#### Work to complete
Pick each line that has "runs" out of the records.

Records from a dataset
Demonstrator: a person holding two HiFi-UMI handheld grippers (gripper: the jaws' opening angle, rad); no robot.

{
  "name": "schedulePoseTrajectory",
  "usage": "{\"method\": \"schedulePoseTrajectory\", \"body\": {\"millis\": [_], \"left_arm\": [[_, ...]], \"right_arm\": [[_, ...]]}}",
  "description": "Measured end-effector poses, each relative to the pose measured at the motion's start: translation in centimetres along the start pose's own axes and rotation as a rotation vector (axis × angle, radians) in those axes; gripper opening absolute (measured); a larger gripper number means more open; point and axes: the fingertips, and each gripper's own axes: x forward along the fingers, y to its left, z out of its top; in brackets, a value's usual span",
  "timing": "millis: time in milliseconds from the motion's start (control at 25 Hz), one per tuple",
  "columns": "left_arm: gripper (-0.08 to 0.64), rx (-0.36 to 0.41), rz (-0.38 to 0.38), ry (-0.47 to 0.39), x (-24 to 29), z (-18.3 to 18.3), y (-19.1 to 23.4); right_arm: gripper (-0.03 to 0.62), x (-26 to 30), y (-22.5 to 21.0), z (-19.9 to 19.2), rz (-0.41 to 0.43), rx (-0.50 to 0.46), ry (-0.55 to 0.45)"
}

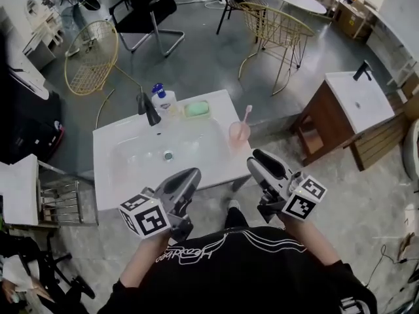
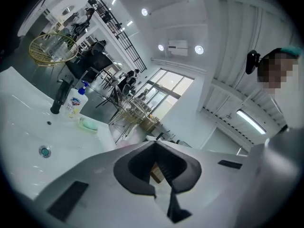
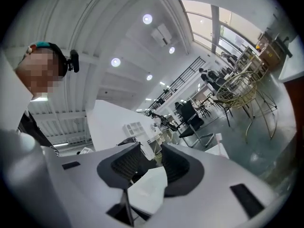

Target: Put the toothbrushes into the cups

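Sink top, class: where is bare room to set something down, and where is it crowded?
Bare: the basin around the drain and the left rim beside the faucet. Crowded: the back edge, holding faucet, soap bottle and green soap dish; the pink cup on the right rim.

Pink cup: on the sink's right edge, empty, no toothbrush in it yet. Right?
Not empty. The pink cup does stand on the sink's right edge, but a toothbrush already stands in it. The head view shows it.
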Motion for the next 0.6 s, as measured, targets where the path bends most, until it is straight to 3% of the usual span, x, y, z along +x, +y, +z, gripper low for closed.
{"method": "schedulePoseTrajectory", "body": {"millis": [360,600], "left_arm": [[0.006,0.058,-0.07,-0.011,-5.7,-1.5,-4.8],[0.005,0.091,-0.082,0.003,-8.2,-2.9,-6.1]], "right_arm": [[0.07,-1.6,10.7,-3.4,0.145,-0.025,0.028],[0.035,-1.9,14.2,-6.3,0.194,0.005,0.096]]}}
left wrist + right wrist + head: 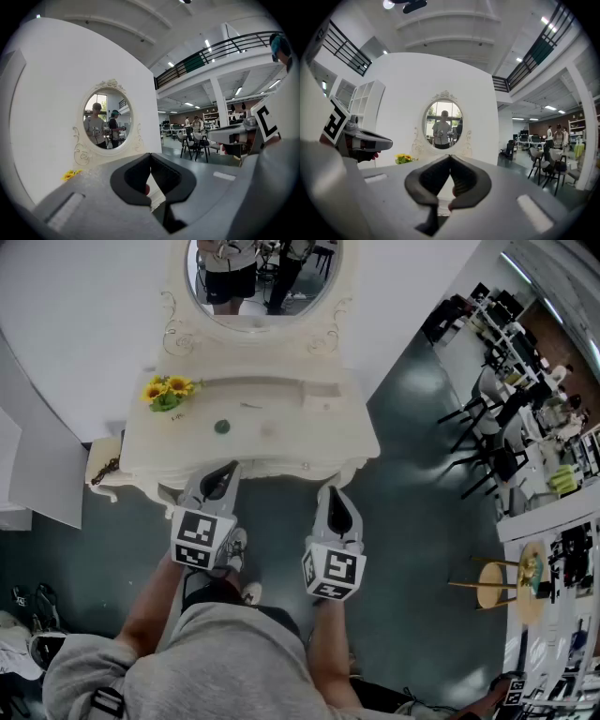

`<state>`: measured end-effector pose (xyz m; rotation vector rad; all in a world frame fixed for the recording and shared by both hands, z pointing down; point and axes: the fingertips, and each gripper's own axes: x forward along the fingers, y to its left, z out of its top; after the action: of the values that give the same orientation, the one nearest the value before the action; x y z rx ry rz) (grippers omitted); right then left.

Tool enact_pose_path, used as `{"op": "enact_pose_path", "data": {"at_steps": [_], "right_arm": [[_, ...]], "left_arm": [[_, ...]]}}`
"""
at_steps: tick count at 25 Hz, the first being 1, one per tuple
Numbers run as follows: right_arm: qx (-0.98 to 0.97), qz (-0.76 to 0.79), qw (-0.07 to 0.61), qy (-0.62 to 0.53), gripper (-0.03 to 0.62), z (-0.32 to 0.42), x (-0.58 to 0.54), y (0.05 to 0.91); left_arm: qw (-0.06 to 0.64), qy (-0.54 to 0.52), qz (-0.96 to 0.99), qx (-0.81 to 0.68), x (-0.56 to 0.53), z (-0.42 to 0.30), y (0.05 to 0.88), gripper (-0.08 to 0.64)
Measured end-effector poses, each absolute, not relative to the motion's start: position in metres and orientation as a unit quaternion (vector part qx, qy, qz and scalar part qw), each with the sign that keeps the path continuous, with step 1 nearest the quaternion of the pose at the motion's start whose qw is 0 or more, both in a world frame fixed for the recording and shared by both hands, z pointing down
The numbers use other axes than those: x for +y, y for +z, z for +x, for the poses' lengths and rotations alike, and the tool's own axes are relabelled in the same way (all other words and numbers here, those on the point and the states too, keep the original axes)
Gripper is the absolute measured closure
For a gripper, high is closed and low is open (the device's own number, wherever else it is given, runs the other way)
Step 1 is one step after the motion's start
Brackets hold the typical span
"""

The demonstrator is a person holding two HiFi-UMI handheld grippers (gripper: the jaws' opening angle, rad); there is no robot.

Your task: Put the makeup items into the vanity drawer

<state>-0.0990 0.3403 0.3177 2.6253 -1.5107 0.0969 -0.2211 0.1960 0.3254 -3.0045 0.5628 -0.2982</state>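
A cream vanity table (281, 442) with an oval mirror (262, 277) stands against the white wall. On its top lie a small round green item (222, 426), a thin dark item (251, 406) and a pale box-like piece (322, 399). The vanity's front (272, 465) shows no open drawer. My left gripper (228, 468) hovers at the front edge of the vanity, shut and empty, its tips meeting in the left gripper view (150, 157). My right gripper (335, 491) is just short of the front edge, right of the left one, also shut and empty (450, 157).
Yellow sunflowers (167, 390) sit at the vanity's left end. A small cream stool (101, 472) stands at its left, next to a white panel (42, 474). Black chairs (478, 442) and desks fill the right, with a round wooden stool (516, 582). Shoes (33, 601) lie at lower left.
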Motion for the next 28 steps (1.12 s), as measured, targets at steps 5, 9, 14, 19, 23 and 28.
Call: {"op": "enact_pose_path", "data": {"at_steps": [5, 9, 14, 19, 23, 28], "right_arm": [[-0.496, 0.866, 0.054, 0.033, 0.589, -0.098, 0.343, 0.317], [-0.497, 0.865, 0.060, 0.030, 0.589, -0.096, 0.347, 0.319], [-0.504, 0.860, 0.064, 0.039, 0.589, -0.083, 0.334, 0.327], [-0.516, 0.853, 0.065, 0.046, 0.589, -0.060, 0.296, 0.337], [-0.532, 0.842, 0.068, 0.056, 0.589, -0.036, 0.254, 0.345], [-0.551, 0.828, 0.069, 0.079, 0.589, -0.006, 0.197, 0.362]], "left_arm": [[0.037, -0.099, -0.977, 0.185, 0.196, -0.220, 0.326, 0.549], [0.033, -0.096, -0.978, 0.184, 0.200, -0.214, 0.329, 0.549], [0.032, -0.102, -0.976, 0.191, 0.189, -0.201, 0.333, 0.549], [0.027, -0.111, -0.973, 0.201, 0.158, -0.180, 0.345, 0.549], [0.018, -0.120, -0.970, 0.211, 0.124, -0.156, 0.353, 0.549], [0.003, -0.144, -0.965, 0.218, 0.081, -0.125, 0.373, 0.549]]}}
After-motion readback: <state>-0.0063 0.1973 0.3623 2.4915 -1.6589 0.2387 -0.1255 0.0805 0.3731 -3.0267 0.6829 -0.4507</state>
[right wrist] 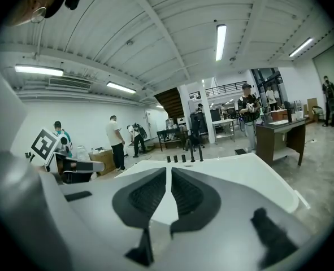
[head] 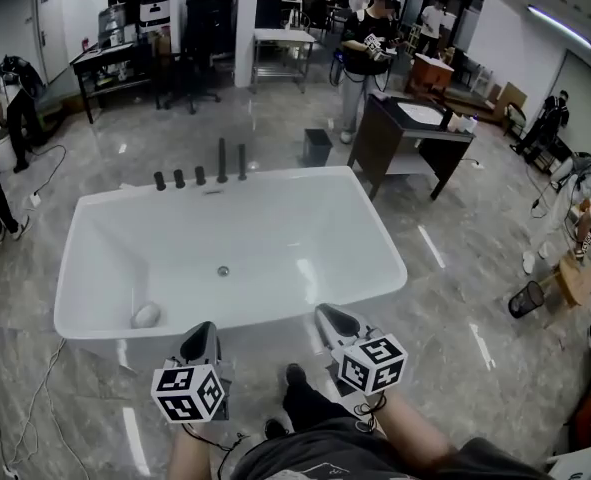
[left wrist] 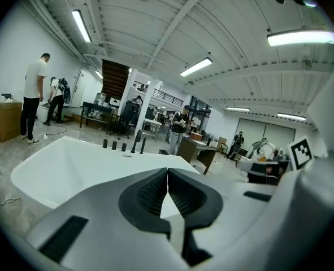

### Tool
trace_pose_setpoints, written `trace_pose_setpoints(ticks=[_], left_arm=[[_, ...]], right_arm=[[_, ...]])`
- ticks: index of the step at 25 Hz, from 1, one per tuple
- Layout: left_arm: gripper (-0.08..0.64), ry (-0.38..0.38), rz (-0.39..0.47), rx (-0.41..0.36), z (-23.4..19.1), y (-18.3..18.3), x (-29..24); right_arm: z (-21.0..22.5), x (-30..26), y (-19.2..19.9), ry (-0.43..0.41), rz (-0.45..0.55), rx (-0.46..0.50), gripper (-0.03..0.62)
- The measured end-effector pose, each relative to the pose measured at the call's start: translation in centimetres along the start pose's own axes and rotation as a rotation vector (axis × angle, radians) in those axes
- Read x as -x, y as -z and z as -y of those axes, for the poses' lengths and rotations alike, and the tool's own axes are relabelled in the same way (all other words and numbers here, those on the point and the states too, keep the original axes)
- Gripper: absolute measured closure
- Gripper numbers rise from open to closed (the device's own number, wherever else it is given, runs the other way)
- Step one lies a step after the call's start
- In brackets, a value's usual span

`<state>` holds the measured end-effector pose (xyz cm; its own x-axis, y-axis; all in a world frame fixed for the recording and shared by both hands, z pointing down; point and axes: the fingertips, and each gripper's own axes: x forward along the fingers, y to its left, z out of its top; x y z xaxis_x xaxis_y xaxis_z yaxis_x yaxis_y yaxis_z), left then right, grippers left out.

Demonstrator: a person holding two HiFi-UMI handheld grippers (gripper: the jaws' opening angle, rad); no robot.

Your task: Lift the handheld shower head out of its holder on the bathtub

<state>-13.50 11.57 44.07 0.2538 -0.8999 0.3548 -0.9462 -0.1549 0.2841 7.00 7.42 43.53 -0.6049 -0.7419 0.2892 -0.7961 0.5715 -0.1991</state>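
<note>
The white bathtub [head: 85, 268] fills the middle of the head view. On its far rim stands a row of black fittings: three short knobs [head: 179, 178] and two tall slim posts [head: 222, 160] [head: 242, 161]. I cannot tell which post is the handheld shower head. My left gripper [head: 203, 330] and right gripper [head: 327, 314] hover at the tub's near rim, far from the fittings, both shut and empty. In the left gripper view the jaws [left wrist: 168, 171] meet, with the fittings [left wrist: 134, 145] beyond. The right gripper [right wrist: 168, 170] is likewise shut, and its view shows the fittings [right wrist: 192, 154] across the tub.
A dark vanity with a sink [head: 405, 133] stands beyond the tub's right corner, a black bin [head: 317, 146] behind the tub. A small white round object [head: 146, 315] lies inside the tub near the drain [head: 223, 270]. Cables [head: 25, 408] run over the floor at left. Several people stand around.
</note>
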Motion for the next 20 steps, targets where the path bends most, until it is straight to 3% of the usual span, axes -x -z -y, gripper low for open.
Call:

#### Written response
For a gripper, high is closed and low is open (the device's own number, wherever else it is given, runs the other way)
- Gripper numbers rise from open to closed (the device's own number, wherever else it is given, runs the other way)

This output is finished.